> [ABOUT THIS EXERCISE] Only one stretch of the records below is wanted: the lines from the one holding "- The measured" through the one holding "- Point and". Return it exactly, both ends included.

> [INPUT MATERIAL]
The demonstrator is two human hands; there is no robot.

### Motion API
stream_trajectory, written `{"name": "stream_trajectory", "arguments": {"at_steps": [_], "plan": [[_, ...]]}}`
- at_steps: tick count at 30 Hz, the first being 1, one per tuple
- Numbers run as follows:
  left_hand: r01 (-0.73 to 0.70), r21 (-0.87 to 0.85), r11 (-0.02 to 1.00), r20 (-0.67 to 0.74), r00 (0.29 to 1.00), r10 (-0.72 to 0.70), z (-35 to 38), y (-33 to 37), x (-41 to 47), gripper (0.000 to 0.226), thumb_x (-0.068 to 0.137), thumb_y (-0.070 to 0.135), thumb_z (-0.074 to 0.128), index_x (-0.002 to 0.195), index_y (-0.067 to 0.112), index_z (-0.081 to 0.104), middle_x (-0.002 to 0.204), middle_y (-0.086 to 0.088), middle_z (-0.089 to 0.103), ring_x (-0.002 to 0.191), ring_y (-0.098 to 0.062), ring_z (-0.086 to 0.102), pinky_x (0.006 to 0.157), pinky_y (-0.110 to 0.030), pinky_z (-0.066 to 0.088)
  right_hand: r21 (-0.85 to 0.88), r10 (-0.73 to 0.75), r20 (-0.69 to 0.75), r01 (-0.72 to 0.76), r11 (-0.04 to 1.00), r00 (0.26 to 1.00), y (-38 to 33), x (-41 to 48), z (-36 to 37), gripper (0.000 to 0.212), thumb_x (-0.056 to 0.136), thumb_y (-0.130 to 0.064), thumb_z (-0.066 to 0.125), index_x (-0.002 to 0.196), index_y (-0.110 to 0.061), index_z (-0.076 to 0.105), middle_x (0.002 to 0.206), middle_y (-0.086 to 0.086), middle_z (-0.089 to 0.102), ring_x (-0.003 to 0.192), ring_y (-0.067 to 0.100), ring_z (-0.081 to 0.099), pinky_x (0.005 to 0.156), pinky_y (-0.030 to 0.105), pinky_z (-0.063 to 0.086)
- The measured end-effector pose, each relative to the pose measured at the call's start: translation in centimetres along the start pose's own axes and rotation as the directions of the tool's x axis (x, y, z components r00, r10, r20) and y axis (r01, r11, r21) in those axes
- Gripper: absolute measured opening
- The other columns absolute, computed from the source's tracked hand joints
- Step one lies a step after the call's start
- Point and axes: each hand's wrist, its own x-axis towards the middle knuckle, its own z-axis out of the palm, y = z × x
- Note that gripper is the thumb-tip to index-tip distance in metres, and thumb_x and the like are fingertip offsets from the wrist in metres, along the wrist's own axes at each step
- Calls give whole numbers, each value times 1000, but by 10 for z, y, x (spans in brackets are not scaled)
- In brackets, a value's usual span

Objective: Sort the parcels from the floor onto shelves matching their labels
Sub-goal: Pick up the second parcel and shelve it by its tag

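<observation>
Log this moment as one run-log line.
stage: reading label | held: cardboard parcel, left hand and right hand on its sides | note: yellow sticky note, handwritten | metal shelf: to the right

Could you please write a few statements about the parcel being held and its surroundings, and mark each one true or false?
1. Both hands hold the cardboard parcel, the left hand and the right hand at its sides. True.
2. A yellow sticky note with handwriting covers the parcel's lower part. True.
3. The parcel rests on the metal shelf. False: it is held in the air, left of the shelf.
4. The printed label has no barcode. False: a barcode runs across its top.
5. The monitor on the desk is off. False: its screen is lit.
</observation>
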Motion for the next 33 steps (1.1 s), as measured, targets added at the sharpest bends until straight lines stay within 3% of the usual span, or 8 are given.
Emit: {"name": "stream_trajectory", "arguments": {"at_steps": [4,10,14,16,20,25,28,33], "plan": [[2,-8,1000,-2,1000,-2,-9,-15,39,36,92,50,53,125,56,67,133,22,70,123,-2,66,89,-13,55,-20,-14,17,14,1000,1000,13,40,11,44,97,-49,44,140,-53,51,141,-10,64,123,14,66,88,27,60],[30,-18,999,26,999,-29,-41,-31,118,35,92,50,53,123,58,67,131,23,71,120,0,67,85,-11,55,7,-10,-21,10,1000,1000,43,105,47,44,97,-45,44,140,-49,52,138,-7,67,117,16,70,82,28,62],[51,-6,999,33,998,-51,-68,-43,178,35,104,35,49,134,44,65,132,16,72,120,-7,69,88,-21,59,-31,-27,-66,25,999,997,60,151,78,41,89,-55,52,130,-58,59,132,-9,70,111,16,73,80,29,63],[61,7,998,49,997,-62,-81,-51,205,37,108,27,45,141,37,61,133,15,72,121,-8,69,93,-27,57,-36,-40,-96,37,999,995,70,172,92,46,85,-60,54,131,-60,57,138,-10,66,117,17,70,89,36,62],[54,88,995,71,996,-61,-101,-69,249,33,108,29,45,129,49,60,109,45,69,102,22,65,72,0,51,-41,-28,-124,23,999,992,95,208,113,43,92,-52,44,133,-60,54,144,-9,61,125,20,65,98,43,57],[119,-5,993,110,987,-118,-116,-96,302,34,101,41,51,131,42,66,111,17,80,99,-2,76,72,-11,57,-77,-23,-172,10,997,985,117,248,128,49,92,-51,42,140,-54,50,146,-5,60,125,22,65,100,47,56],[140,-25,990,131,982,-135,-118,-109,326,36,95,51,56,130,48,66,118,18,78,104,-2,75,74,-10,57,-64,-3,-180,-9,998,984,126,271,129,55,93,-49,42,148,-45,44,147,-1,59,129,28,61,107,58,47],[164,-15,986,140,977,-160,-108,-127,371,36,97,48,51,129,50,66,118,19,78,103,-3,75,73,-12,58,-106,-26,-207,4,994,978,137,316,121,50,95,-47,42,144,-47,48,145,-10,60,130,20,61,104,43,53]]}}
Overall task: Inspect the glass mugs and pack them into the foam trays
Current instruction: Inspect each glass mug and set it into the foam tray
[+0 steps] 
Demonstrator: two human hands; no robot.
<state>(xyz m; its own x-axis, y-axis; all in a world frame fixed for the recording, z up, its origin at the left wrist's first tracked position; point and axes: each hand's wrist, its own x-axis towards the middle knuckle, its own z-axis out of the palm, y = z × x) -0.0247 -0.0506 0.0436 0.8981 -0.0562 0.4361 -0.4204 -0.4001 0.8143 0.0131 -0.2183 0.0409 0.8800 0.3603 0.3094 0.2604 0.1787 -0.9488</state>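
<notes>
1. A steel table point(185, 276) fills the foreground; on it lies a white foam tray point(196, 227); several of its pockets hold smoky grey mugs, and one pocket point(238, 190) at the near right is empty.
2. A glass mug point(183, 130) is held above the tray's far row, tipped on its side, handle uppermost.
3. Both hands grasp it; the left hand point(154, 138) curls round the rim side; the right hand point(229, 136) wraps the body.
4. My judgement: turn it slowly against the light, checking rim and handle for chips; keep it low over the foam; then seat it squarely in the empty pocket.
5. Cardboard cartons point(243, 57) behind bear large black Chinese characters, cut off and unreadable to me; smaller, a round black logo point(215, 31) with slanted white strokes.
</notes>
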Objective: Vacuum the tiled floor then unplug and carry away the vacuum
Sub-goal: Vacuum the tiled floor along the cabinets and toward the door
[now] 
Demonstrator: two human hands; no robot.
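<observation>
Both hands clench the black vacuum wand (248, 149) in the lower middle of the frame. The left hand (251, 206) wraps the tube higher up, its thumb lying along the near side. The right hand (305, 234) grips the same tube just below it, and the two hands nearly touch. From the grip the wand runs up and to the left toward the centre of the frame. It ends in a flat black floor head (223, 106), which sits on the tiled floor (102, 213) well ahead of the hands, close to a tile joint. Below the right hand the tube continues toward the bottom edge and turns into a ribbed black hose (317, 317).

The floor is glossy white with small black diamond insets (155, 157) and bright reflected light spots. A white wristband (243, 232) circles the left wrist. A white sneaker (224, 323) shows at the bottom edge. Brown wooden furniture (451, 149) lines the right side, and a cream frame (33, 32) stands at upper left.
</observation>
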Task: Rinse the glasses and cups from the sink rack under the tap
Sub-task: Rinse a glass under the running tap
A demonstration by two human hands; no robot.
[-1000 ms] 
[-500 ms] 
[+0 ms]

> [THE ANSWER]
- The measured end-effector pose, each relative to the pose measured at the call's start: translation in centimetres along the start pose's own axes and rotation as the directions of the tool's x axis (x, y, z components r00, r10, r20) and y axis (r01, r11, r21) in those axes
- Gripper: absolute measured opening
- The other columns absolute, computed from the source's tracked hand joints
- Step one lies a step after the call's start
- Point and axes: each hand's wrist, its own x-axis towards the middle knuckle, its own z-axis out of the palm, y = z × x

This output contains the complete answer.